Some business owners wary
Small-business owners are slightly more confident that sales will improve, but they remain hesitant to bring on new workers or spend more on company improvements.
Firms with fewer than 500 staffers employ about half the country's nongovernment workers, according to the Small Business Administration. How confident they feel about the economic recovery is crucial to forecasting American job growth.
The companies polled in January were slightly more pessimistic than they were during the fourth quarter. The Wells Fargo/Gallup Small Business Index came in at -16 compared with -15 at the end of last year. But the measurement of future expectations rose to 13 from 9. A score of zero suggests small-business owners are neutral about their companies; a positive score indicates optimism.

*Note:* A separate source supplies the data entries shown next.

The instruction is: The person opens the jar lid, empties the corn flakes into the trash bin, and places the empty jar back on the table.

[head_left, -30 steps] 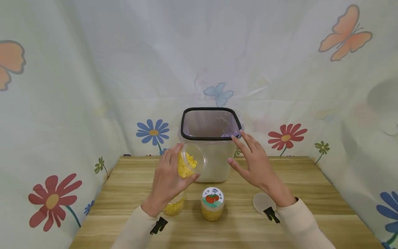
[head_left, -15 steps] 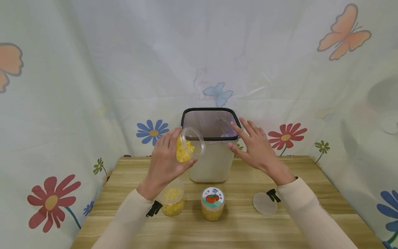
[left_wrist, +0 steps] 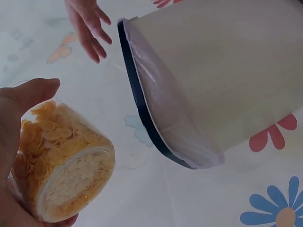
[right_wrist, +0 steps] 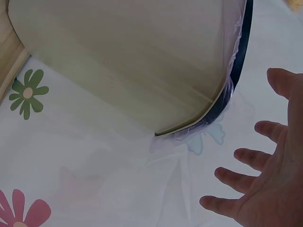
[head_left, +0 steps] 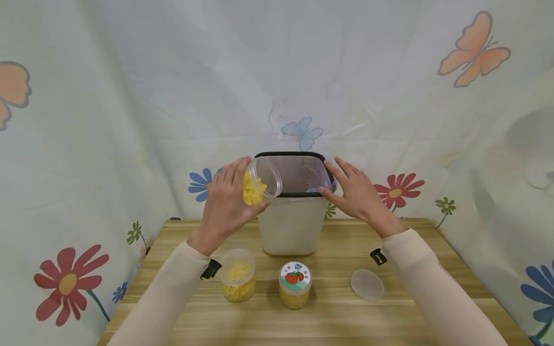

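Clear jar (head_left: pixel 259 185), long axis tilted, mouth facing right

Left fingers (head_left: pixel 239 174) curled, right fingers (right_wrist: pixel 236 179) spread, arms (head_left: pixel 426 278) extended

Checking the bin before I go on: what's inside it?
Inside the bin, a purplish liner shows; the bin itself hides its bottom, so anything lying there cannot be seen.

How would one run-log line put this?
left hand: grips tilted jar, yellow flakes inside | right hand: spread near bin | table: plain jar, tomato-label jar, loose lid
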A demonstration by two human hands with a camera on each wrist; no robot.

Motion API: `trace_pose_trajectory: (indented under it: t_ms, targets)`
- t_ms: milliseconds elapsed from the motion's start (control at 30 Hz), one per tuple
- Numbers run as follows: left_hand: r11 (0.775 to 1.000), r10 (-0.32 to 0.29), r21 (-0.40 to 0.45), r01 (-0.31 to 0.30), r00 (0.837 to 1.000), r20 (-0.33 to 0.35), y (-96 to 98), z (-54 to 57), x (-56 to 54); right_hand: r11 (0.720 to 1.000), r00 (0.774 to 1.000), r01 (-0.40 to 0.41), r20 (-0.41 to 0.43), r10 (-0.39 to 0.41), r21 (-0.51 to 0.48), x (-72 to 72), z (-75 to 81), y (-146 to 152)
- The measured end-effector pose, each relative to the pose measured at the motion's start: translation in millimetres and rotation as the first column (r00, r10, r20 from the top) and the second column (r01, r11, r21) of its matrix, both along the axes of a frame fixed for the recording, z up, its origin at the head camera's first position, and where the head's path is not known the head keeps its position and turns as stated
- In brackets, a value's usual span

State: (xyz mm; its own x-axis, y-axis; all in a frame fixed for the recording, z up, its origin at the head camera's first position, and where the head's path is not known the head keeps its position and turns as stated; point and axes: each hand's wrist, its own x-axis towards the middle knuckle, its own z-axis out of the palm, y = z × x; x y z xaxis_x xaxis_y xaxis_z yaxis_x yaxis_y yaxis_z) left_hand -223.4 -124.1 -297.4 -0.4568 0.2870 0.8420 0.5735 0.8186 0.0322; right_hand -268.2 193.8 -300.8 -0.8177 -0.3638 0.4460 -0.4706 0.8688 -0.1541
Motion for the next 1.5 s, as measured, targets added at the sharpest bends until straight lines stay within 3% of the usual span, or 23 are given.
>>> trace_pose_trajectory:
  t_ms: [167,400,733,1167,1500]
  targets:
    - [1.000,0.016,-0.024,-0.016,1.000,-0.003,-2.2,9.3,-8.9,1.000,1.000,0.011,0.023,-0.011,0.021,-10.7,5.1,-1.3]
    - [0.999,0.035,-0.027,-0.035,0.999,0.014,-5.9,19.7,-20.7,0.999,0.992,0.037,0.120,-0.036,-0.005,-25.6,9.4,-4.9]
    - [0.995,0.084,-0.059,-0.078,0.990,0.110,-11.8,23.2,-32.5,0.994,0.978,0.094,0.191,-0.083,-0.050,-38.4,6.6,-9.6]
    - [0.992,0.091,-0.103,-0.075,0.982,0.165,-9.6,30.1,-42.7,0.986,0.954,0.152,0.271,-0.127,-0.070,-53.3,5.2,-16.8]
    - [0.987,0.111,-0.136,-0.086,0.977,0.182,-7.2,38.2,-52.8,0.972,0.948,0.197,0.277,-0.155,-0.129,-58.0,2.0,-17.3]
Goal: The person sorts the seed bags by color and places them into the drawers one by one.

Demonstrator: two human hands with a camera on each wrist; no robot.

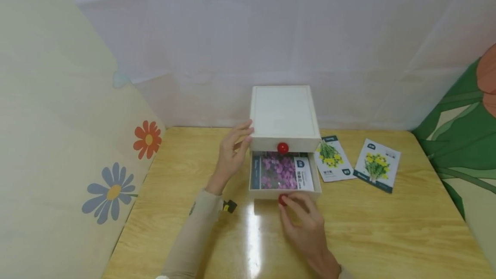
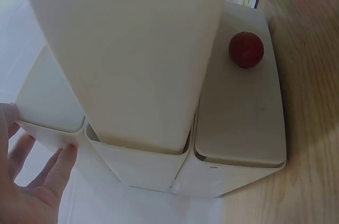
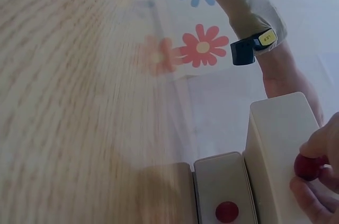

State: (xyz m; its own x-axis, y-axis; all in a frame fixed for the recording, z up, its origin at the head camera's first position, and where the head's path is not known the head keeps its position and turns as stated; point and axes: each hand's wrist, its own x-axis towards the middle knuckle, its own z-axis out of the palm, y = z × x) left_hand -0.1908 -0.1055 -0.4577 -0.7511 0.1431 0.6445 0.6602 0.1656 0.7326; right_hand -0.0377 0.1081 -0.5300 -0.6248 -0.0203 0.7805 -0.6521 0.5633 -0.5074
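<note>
A small white drawer cabinet stands on the wooden table, its middle drawer pulled out toward me. Inside that drawer lies a seed packet with a picture of purple flowers. My right hand pinches the drawer's red knob between thumb and fingers. At the cabinet's left side, my left hand rests its fingertips against the upper part, fingers extended. The top drawer, with its red knob, is closed, and so is the bottom drawer.
To the right of the cabinet lie two seed packets with yellow flowers, one packet close against it and another packet farther right. A white cloth hangs behind the table. A flower-printed panel borders the left.
</note>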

Business owners were slightly more confident that their sales and cash flows will improve over the next year. Most still don't plan on adding to depressed payrolls or spending more money on their companies, however.
Nearly a quarter said they planned to increase investment in their business, but a third said they will cut capital spending. The rest planned no changes.
The jobs picture remains glum: Two-thirds said payrolls would stay the same, and only 18 percent said they want to increase jobs. Thirteen percent of those surveyed plan to cut jobs. That's following a year during which 35 percent of those polled said their company lost jobs.
The Wells Fargo/Gallup survey telephoned 605 small-business owners from Jan. 18 to 22. The margin of sampling error is plus or minus 4 percentage points.